‘Schoolies’: Teachers of the Royal Navy and Royal Marines 1700-1914

The RN schoolmasters were divided into three classes in 1867:

3rd Class: Naval schoolmaster (CPO), with the same pay and pension. All future entrants were for continuous service.

2nd Class: Head schoolmaster, ranked above a master-at-arms (CPO), this rating served only on training, gunnery, and school ships, and later at the torpedo school, drawing the same pay as a naval schoolmaster, with an additional £20 a year (plus allowance for training pupil teachers). If appointed to harbour training ships, Normal School graduates could immediately be rated second class.

1st Class: Headmaster, believed to have been present only in shore-based naval schools, and ranked as a 3rd class warrant officer, with the same pay and pension. Apparently, after long and approved service, headmasters became eligible for further promotion through merit to second and first class warrant officers.

More medallic confusion
In spite of the title change of seamen’s schoolmaster to naval schoolmaster in 1862, ‘schoolmaster’ appears on the roll for the sole schoolie entitled to the Abyssinia Medal 1867-68. The same applies for the roll entries of ‘Actg. Schoolmaster’ (Pylades) and ‘Schoolmaster’ (Aurora), when the Canada General Service 1866-70 was retrospectively approved in 1899.

In 1866, John Fowell was awarded a wide suspender LS&GC as a ‘Seaman’s Schoolmaster’ in Trafalgar (with 20 years of adult service). It would appear the use of the old title on Fowell’s medal was an anomaly, however his award is doubly confounding. The Order in Council dated 26 February 1867 states that naval schoolmasters were not entitled to good conduct pay or badges, yet several other examples of LS&GC Medals are known to have been issued well after this time.

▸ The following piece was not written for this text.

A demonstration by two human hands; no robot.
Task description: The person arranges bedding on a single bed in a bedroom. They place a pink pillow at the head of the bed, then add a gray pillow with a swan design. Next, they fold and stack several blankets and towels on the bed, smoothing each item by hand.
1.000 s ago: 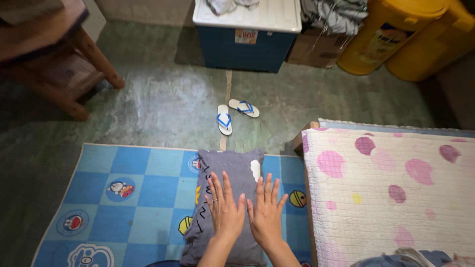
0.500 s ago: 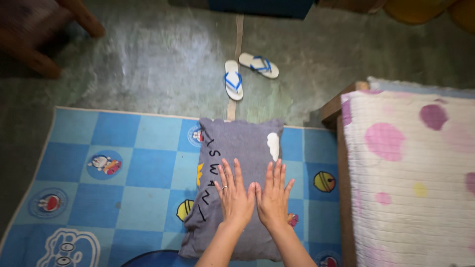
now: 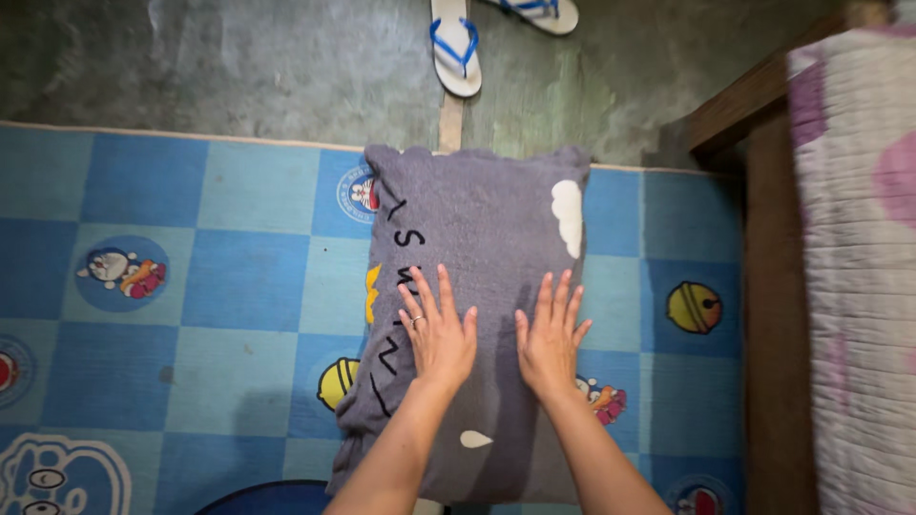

As previously shown with Acting Schoolmasters Strutt and Dellamore (‘Ava’ and ‘Navarino’ respectively), the acting status for Pylades’s schoolie is explained by the fact that the 21-gun screw frigate carried only 274 officers and men, well below the ‘350 Rule’. The same is true for the Khedive’s Sudan to Ernest Wilton, Third Writer and Acting Schoolmaster, Melita, as this vessel contained a mere 126 officers and men.

Since some official records used the titles ‘naval schoolmaster’ and ‘schoolmaster’ interchangeably, this evidently caused confusion when inscribing rates on the edges of medals. In addition, since naval schoolmasters were not present in all vessels, the Admiralty made a provision for these circumstances, and men were granted ‘acting’ status:

In ships where no Naval Schoolmaster is borne, and where the number of Men and Boys to be instructed is not on an average less than ten, the person performing that duty is entitled to the Pay of the Rating, but not to the Annual Gratuity; or, if a Petty Officer, to £5 a year, in addition to the pay of his proper Rating, at his option; provided the Commanding Officer shall certify that he has performed the duty by his authority, and to his satisfaction, without neglecting any other duty appertaining to his Rating in the Ship. (Navy List, 1870)

Heading into port
From 1 July 1889, all RN schoolmasters were officially withdrawn from all but training ships for boys, other harbour ships and naval establishments, and their numbers were considerably reduced. Head schoolmasters selected for the new establishment received improved pay and pension, and warrant rank. They also became the successors to the chaplain and naval instructors on training ships (Orders in Council, 5 July 1889).

Naval schoolmasters remained CPOs, but were eligible for appointments as headmasters or marine schoolmasters. Those not selected for the new establishment in 1889, or subsequently advanced to the same, lost any opportunity of the improved pay or promotion.

Boys no longer acted as pupil-teachers on training ships and instead, assistants to schoolmasters were selected from first and second class petty officers (seaman gunners or seaman gunner torpedo men). By this date the Admiralty possibly felt that nearly all ratings had passed through training ships on entry into the navy, consequently there was no need for naval schoolmasters afloat. At the same time, advancement in the service still required experience and educational qualification.

Even though naval schoolmasters were officially withdrawn from all seagoing ships in 1889, it does not appear this was entirely the case, as the reader will see. In addition, their Lordships had not entirely closed the book on teaching at sea in respect of captains’ discretionary powers. A pay allowance existed for a ‘competent person’ to perform teaching duties on vessels not authorised for a schoolie rate, provided the conditions were met under Article 1333: (1) the number of men and boys instructed must not average fewer than ten, (2) it must be performed by the authority and to the satisfaction of the captain, and (3) the person so tasked must not neglect other duties required by his rating. A record of the names and ratings of the individuals under instruction, and their days and hours of attendance, was required to be kept aboard ship (Queen’s Regulations, 1879 and Orders in Council, 1888-92).